# Problem statement
Return the listing that follows, word for word.
*** Block opens ***
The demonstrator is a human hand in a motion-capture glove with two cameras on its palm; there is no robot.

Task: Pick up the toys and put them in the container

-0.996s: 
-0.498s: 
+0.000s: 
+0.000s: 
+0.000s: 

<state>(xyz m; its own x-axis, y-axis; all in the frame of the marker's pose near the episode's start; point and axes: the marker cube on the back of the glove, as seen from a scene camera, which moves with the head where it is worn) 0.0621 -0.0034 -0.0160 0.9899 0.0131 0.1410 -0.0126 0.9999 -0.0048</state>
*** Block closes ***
# Response area
The demonstrator is a human hand in a motion-capture glove with two cameras on its palm; there is no robot.

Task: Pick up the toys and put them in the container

-0.996s: 
-0.498s: 
+0.000s: 
+0.000s: 
+0.000s: 

<state>(xyz m; its own x-axis, y-axis; all in the frame of the marker's pose near the episode's start; point and axes: the marker cube on the back of the glove, as seen from a scene camera, which moves with the head where it is worn) 0.0621 -0.0034 -0.0160 0.9899 0.0131 0.1410 -0.0126 0.9999 -0.0048</state>

The exercise calls for nothing more than this answer.